Centrifuge for one minute at greater than 8, 000 times G to elute the RNA from the spin column membrane. At this point, your RNA is dissolved in RNase free water and may be stored at minus 80 degrees Celsius for up to one year. Proceed to quantify and check the purity of the RNA you have isolated using a spectrophotometer.
You are looking for a peak at 260 nanometers, which is nucleic acid, including RNA, absorbs maximally. Quantity is depicted in the lower right portion of the image in nanograms per microliter. Quality can be inferred by the 260 230 ratio which is shown one item above the quantity in the lower right portion of the screen.
Our approach showed low RNA yields, especially when we purified mRNA from the heart tissues or from previously frozen tissues.
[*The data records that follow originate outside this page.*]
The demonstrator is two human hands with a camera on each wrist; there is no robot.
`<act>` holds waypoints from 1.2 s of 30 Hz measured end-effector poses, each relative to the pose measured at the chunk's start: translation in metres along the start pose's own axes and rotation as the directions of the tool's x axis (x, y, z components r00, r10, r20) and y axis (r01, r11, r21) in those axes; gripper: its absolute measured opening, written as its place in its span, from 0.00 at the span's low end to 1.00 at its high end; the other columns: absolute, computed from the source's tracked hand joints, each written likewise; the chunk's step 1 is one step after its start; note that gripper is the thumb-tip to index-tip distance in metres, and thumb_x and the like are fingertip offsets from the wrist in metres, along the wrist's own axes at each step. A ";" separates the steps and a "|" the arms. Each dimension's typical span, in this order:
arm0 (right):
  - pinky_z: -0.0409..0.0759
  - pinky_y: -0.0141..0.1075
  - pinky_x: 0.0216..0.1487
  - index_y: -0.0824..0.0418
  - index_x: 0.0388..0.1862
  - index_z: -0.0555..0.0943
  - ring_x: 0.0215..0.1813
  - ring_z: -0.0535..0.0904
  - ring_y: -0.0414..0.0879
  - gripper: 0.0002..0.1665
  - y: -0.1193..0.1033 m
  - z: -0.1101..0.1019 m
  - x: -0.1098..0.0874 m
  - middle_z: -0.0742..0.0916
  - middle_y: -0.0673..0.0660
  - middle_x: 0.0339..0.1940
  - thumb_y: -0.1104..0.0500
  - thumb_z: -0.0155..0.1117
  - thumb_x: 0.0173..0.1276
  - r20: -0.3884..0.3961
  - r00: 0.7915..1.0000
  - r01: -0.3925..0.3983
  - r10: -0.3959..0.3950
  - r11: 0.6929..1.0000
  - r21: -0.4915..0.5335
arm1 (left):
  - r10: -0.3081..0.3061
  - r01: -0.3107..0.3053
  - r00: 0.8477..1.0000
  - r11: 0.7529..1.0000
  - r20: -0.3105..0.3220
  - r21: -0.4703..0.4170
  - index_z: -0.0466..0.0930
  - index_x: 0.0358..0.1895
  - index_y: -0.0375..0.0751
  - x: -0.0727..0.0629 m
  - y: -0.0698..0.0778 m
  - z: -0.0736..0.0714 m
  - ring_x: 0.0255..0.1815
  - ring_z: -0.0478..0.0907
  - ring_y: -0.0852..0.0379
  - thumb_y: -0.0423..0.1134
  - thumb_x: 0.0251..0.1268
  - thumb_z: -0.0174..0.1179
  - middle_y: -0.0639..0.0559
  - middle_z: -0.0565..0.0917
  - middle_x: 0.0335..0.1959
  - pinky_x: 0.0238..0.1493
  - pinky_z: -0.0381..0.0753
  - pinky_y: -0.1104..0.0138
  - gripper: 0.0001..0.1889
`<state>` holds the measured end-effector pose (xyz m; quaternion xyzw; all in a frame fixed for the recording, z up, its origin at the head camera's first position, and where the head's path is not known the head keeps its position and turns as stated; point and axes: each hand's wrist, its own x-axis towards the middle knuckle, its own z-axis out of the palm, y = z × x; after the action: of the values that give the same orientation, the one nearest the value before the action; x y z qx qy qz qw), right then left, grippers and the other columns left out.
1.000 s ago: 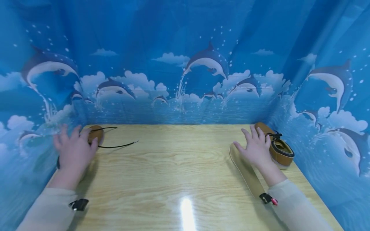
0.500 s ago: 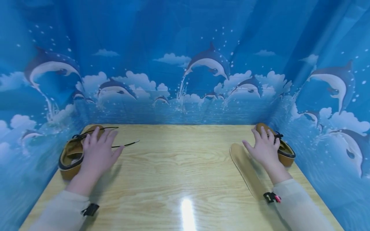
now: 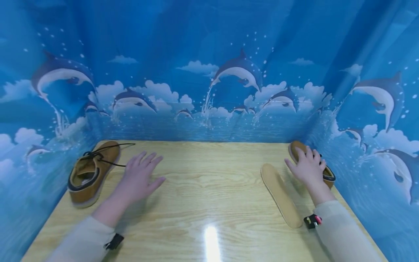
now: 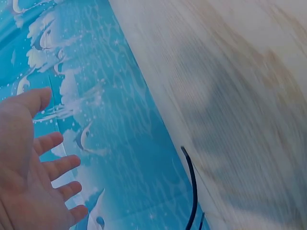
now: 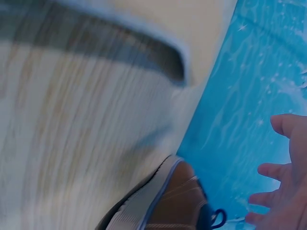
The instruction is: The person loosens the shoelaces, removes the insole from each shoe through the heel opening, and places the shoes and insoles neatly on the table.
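Note:
A brown lace-up shoe (image 3: 86, 174) with a dark collar stands at the table's left side, its black lace (image 3: 111, 163) trailing to the right. My left hand (image 3: 139, 178) hovers to the right of that shoe, fingers spread and holding nothing. At the right edge another brown shoe (image 3: 328, 175) is partly covered by my right hand (image 3: 307, 165), whose fingers are spread over it. In the right wrist view this shoe (image 5: 175, 201) lies below and left of the fingers. A tan insole (image 3: 281, 196) rests on the table, left of my right hand.
The pale wood table (image 3: 206, 182) ends at a blue dolphin-print curtain (image 3: 183, 72), which closes off the back and both sides. A bright light reflection lies near the front middle of the tabletop.
My left hand has moved right, off the left shoe, which now shows whole. My right hand has shifted slightly right, away from the insole and over the right shoe.

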<state>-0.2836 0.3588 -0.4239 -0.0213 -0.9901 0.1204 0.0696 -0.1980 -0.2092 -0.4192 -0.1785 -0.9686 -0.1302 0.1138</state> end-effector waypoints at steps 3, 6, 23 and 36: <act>0.34 0.80 0.63 0.64 0.77 0.58 0.75 0.37 0.80 0.53 0.007 0.001 0.005 0.49 0.78 0.77 0.25 0.42 0.72 0.001 1.000 -0.013 0.013 1.000 0.008 | 0.024 -0.024 1.000 0.999 0.011 -0.025 0.63 0.76 0.43 0.001 0.005 0.004 0.77 0.50 0.30 0.57 0.69 0.61 0.36 0.63 0.76 0.72 0.44 0.33 0.38; 0.35 0.80 0.63 0.64 0.78 0.58 0.75 0.37 0.80 0.55 0.012 0.003 0.010 0.49 0.79 0.77 0.23 0.40 0.70 0.004 1.000 -0.025 0.025 1.000 0.004 | 0.043 -0.042 0.999 0.998 0.020 -0.041 0.63 0.76 0.44 0.003 0.011 0.007 0.77 0.51 0.31 0.57 0.68 0.62 0.37 0.63 0.76 0.73 0.44 0.33 0.38; 0.35 0.80 0.63 0.68 0.78 0.55 0.72 0.38 0.82 0.48 0.032 -0.002 0.025 0.50 0.82 0.75 0.35 0.51 0.74 0.037 0.997 -0.065 0.066 0.997 -0.031 | 0.161 -0.145 0.980 0.980 0.116 -0.134 0.65 0.75 0.46 0.018 0.044 0.038 0.78 0.53 0.35 0.59 0.69 0.60 0.42 0.63 0.77 0.74 0.47 0.36 0.36; 0.49 0.80 0.57 0.71 0.77 0.54 0.68 0.43 0.86 0.53 0.054 -0.004 0.033 0.52 0.84 0.72 0.35 0.55 0.71 0.117 0.991 -0.056 0.064 0.996 -0.071 | 0.173 -0.153 0.968 0.981 0.181 -0.122 0.62 0.77 0.52 0.038 0.075 0.050 0.79 0.51 0.40 0.62 0.69 0.57 0.46 0.60 0.79 0.76 0.47 0.40 0.37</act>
<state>-0.3143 0.4142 -0.4284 -0.0462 -0.9949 0.0900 0.0059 -0.2131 -0.1152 -0.4404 -0.2752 -0.9487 -0.1545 0.0209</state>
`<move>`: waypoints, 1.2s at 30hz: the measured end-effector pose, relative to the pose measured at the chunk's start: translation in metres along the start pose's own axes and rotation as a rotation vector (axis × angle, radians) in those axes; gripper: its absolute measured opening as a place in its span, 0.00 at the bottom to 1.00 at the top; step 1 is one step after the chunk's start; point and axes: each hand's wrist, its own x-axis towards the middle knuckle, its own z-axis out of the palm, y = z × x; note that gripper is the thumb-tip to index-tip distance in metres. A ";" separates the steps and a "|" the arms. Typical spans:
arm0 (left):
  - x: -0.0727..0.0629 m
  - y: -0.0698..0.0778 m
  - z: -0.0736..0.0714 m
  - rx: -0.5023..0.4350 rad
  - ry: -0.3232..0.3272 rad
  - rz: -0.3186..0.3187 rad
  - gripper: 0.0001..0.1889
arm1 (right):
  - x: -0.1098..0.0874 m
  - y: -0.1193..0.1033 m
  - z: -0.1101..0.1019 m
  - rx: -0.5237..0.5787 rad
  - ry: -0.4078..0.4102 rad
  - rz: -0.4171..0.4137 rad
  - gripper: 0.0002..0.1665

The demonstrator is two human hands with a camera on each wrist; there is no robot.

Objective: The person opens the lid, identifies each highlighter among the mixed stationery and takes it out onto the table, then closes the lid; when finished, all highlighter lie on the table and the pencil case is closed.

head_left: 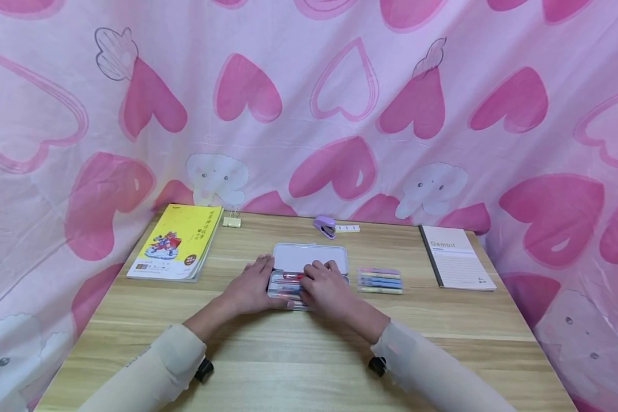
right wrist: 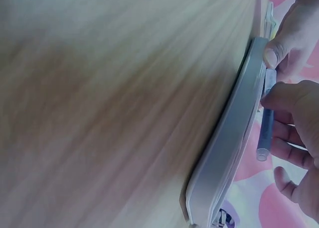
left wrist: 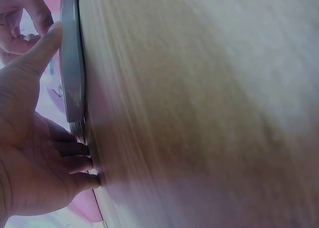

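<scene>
An open pencil case (head_left: 311, 256), a shallow pale tin with its lid laid back, lies on the table before me. Several pens, one of them red (head_left: 290, 276), lie inside. My left hand (head_left: 248, 290) rests at the case's left end, its thumb straight along the front rim and its fingertips on the table beside it. Over the right part of the case, my right hand (head_left: 328, 290) pinches a pen (right wrist: 265, 136) between thumb and fingers. That pen has a dark barrel and a clear end in the right wrist view; from above, the hand mostly hides it.
To the right lies a clear pack of coloured pens (head_left: 380, 281), with a white notebook (head_left: 459, 258) farther right. A purple stapler (head_left: 325, 226), a strip of staples (head_left: 348, 228) and a binder clip (head_left: 232, 221) are at the back. A yellow book (head_left: 180, 237) lies left.
</scene>
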 end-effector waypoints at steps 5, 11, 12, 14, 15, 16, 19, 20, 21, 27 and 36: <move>0.000 0.001 -0.001 -0.002 0.004 0.004 0.72 | -0.002 0.006 -0.003 -0.061 0.021 -0.015 0.11; 0.000 0.001 -0.002 -0.004 0.004 0.003 0.72 | -0.006 0.016 -0.004 -0.075 0.047 -0.029 0.10; 0.000 0.001 -0.001 -0.005 0.005 0.004 0.72 | -0.007 0.018 -0.005 -0.074 0.053 -0.030 0.10; 0.000 0.001 -0.001 -0.007 0.004 0.003 0.72 | -0.010 0.022 -0.006 -0.075 0.060 -0.028 0.10; 0.001 0.001 -0.001 -0.008 0.003 0.003 0.72 | -0.012 0.024 -0.007 -0.076 0.061 -0.023 0.11; 0.001 0.001 -0.001 -0.011 0.003 0.003 0.72 | -0.013 0.025 -0.008 -0.080 0.060 -0.020 0.11; 0.001 0.000 -0.001 -0.015 0.004 0.003 0.72 | -0.018 0.030 -0.010 -0.097 0.059 -0.017 0.12; 0.001 0.000 0.000 -0.015 0.006 0.004 0.72 | -0.020 0.032 -0.011 -0.101 0.061 -0.017 0.12; 0.001 0.000 0.000 -0.016 0.008 0.006 0.73 | -0.022 0.034 -0.011 -0.105 0.063 -0.018 0.12; 0.001 0.000 0.001 -0.018 0.022 0.019 0.73 | -0.035 0.045 -0.013 -0.118 0.100 -0.029 0.12; 0.000 0.000 0.000 -0.016 0.007 0.001 0.73 | -0.061 0.064 -0.013 -0.076 0.121 -0.008 0.11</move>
We thus need to optomize the conditions to increase yields. However, we did observe in EC specific CD-36 deficient mice, the level of ephrin B2 and DLL4 were significantly increased in both lung and heart endothelia, when compared with the control.
These results were consistent with our previous in vitro studies, which suggests that the RNA quality is sufficient for downstream analysis. The yield was low due to the stringent conditions in our workspace. To overcome this limitation, it is critical to set up an RNase free work zone and decontaminate work surfaces and equipment that may get contaminated with RNase and change gloves frequently in order to extract quality RNA and increase yields.
It is also critical to find suitable concentrations of GFP antibodies in the affinity matrix and use appropriate concentrations of RNase inhibitor in the tissue lysis buffer and use RNase free plastic ware and reagents for RNA extraction from endothelial ribosomes of the targeted tissues.